En todo el planeta hay 262 cuencas de ríos internacionales: 59 en África, 52 en Asia, 73 en Europa, 61 en América Latina y el Caribe, y 17 en América del Norte. Un tercio de esas cuencas son compartidas por, al menos, dos países. Sin embargo, a pesar del problema potencial, la historia demostró que en las cuencas compartidas es más probable que surja cooperación que conflicto, ya que en los últimos 50 años ha habido en este campo 500 conflictos y 1200 instancias de cooperación.

A título de conclusión

En este tema es conveniente comenzar el análisis a partir de la distinción entre producción y distribución. La producción de agua, como cualquier otro bien y servicio, puede reconocer diferentes formas y, en el sistema actual, ser un objeto de negocio como cualquier otro. Las corporaciones que venden agua embotellada no son responsables de la exclusión de las poblaciones que no tiene acceso a la salubridad

Por otro lado, el derecho al agua es un derecho humano fundamental, pues hace a su supervivencia al igual que el alimento, y corresponde al conjunto de la sociedad, a través de su expresión organizada, garantizar su alcance para todos.
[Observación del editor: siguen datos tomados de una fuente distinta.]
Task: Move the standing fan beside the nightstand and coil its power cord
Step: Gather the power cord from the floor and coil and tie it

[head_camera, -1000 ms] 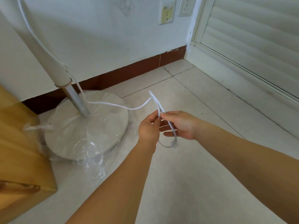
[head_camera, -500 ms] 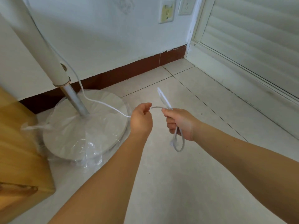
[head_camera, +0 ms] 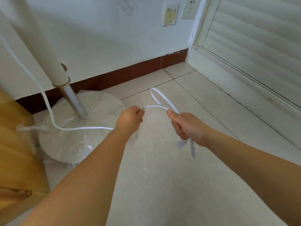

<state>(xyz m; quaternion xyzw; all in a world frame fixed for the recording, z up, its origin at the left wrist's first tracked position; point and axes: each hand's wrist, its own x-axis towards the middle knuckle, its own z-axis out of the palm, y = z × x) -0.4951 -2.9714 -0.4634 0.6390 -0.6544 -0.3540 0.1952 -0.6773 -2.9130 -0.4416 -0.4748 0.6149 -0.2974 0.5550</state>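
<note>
I see pale floor tiles [head_camera: 162, 185], white wall with dark red skirting [head_camera: 130, 74], plastic-wrapped round fan base [head_camera: 78, 137] beside wooden nightstand [head_camera: 17, 152], thin white power cord [head_camera: 81, 128] strung between my hands, left hand [head_camera: 130, 119] pinching it, right hand [head_camera: 187, 126] fisted around its loops.

No readable text, labels or numbers anywhere I look; wall socket [head_camera: 189, 9] plate is unmarked too.

Looks like a room in a home, likely a bedroom corner: pale square floor tiles [head_camera: 187, 185], a white painted wall [head_camera: 101, 38] with dark red skirting [head_camera: 138, 69], a yellowed wall switch plate [head_camera: 169, 14] beside a white socket [head_camera: 189, 8], a white louvred door [head_camera: 254, 35], a honey-coloured wooden nightstand [head_camera: 17, 152], a white standing fan [head_camera: 68, 101]
</note>
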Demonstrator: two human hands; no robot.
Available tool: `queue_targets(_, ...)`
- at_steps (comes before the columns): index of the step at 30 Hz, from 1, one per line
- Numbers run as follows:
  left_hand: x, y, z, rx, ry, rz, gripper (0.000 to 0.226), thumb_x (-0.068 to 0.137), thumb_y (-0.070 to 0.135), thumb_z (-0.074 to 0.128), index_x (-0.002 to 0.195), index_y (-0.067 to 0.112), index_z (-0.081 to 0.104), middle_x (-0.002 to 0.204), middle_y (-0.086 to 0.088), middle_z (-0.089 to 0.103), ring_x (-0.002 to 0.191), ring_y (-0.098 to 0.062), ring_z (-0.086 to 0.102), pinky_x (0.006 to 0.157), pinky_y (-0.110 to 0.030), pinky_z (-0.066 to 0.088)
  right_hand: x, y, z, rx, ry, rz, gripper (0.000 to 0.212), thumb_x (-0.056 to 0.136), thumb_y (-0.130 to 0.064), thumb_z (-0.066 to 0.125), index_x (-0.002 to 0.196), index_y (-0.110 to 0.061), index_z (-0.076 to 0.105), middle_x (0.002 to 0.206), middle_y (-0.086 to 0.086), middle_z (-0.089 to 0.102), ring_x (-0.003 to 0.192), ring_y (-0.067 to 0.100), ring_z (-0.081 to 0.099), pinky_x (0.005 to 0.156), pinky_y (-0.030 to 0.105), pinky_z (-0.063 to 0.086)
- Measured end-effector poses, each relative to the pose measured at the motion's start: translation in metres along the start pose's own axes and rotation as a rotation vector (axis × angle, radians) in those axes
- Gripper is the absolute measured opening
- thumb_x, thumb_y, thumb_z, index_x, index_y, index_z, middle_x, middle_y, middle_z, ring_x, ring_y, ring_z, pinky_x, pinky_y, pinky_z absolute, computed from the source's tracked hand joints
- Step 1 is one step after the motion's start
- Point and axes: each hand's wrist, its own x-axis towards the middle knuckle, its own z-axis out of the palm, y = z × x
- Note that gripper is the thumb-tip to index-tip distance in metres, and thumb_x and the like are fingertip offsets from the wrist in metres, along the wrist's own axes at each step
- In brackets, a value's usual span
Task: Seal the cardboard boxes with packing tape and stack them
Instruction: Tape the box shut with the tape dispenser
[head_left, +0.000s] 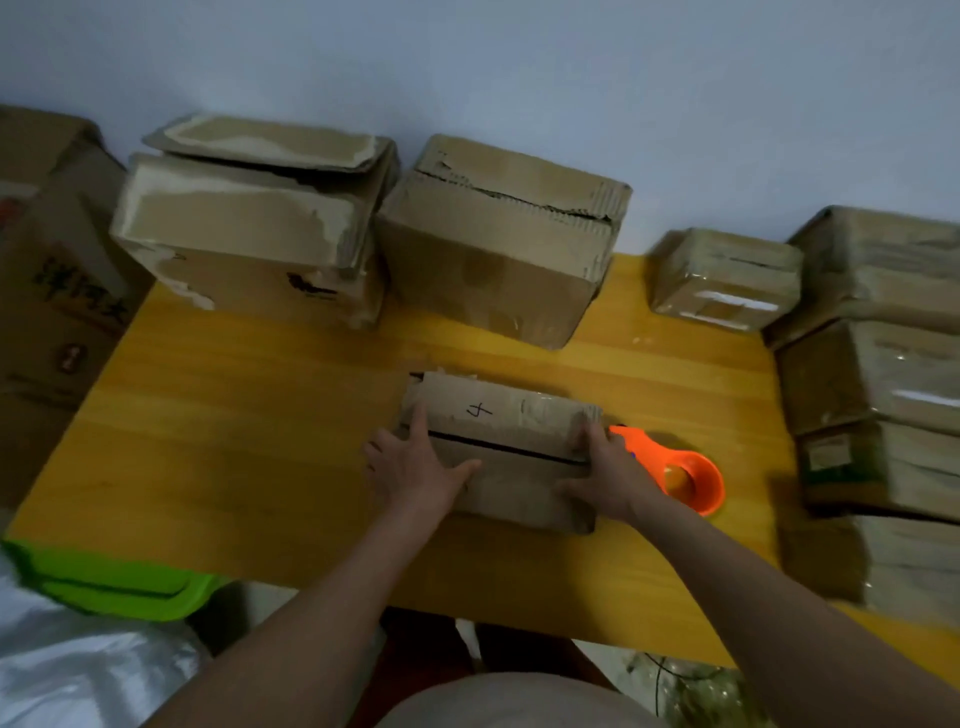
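On the table (234, 441), with bigger boxes (249, 223) lined up beyond my hands and a taped stack (883, 374) off to my right, I'm squaring up the small box (498, 452) marked 4, its top seam not taped. My left hand (415, 467) and right hand (608, 478) grip its two ends. Next, I'd judge, I reach for the orange tape dispenser (680, 467) just past my right hand.

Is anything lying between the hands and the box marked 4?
No. The left hand and right hand already grip the ends of the box marked 4. The orange tape dispenser lies just right of it.
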Motion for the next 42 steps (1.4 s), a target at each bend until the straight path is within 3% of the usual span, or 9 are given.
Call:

Respecto de las disputas referidas a la disponibilidad territorial de este recurso la historia muestra la tendencia al manejo conjunto de los recursos hídricos compartidos y, a través de esta via, construir confianza e impedir conflictos.

No hay ni habrá guerra del agua. La unica guerra es la que debe darse contra la pobreza y la marginación.